MegaTTS3 Voice Cloning Nodes for ComfyUI

High-quality voice cloning, supporting both Chinese and English, with cross-lingual cloning capabilities. Supports custom voice cloning!!! Extra-long text!!! Two-person dialogue!!! Full pynini installation on Windows, no more stripped-down TTS!!!.

📣 Updates

[2025-06-07]⚒️: v2.0.0. Supports custom voice cloning, extra-long text, two-person dialogue, and full pynini installation on Windows, no more stripped-down TTS!.

[S1] MegaTTS 真开源版本来了,效果666
[S2] 晕 xuan4 是一种 gan3 觉
[S1] 我爱你!I love you!“我爱你”的英语是“I love you”
[S2] 2.5平方电线,共465篇,约315万字
[S1] 2002年的第一场雪,下在了2003年

https://github.com/user-attachments/assets/b734e6bd-9303-4311-b3a4-618241ca6535

[2025-04-28]⚒️: Added a voice preview node. Preview the voice first, then clone if you're satisfied. Thanks to @chenpipi0807 for the idea😍. You can create categorized subfolders within the speakers folder.

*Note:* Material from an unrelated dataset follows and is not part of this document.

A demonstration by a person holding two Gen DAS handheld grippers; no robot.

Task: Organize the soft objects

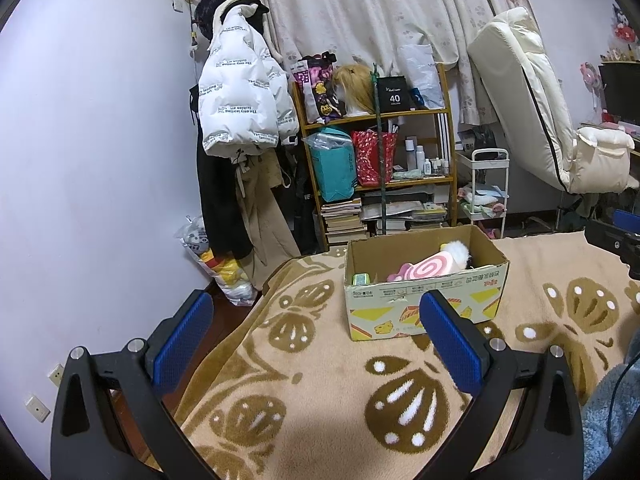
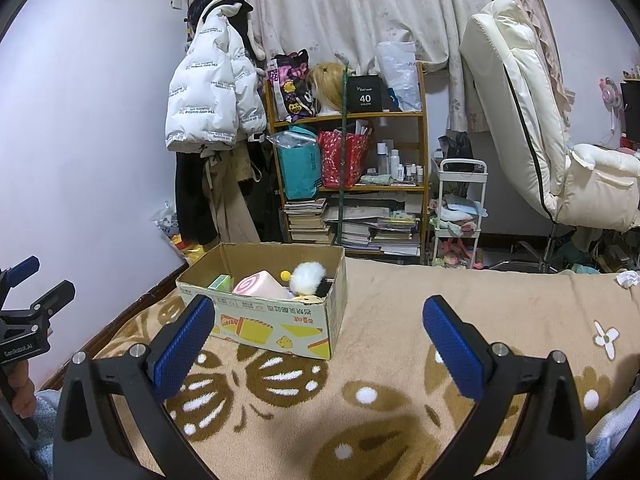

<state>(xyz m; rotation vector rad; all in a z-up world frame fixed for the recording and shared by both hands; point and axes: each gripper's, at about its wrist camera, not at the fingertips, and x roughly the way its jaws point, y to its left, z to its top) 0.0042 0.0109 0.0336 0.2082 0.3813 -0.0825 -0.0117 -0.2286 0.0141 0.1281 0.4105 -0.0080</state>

[2025-04-06]⚒️: Released v1.0.0.

Usage

  • Single-person cloning (separate long text with blank lines):

image

  • Two-person dialogue:

image

Installation

  • For Windows, install the following dependencies first:

pynini-windows-wheels Download the pynini wheel file corresponding to your Python version.

Example:

D:\AIGC\python\py310\python.exe -m pip install pynini-2.1.6.post1-cp3xx-cp3xx-win_amd64.whl
D:\AIGC\python\py310\python.exe -m pip install importlib_resources
D:\AIGC\python\py310\python.exe -m pip install WeTextProcessing>=1.0.4 --no-deps
  • Then, proceed with the normal installation:
cd ComfyUI/custom_nodes
git clone https://github.com/billwuhao/ComfyUI_MegaTTS3.git
cd ComfyUI_MegaTTS3
pip install -r requirements.txt

# For python_embeded
./python_embeded/python.exe -m pip install -r requirements.txt

Model Download

  • Models and voices need to be downloaded manually and placed in the ComfyUI\models\TTS directory:

MegaTTS3 Download the entire folder and place it in the TTS directory.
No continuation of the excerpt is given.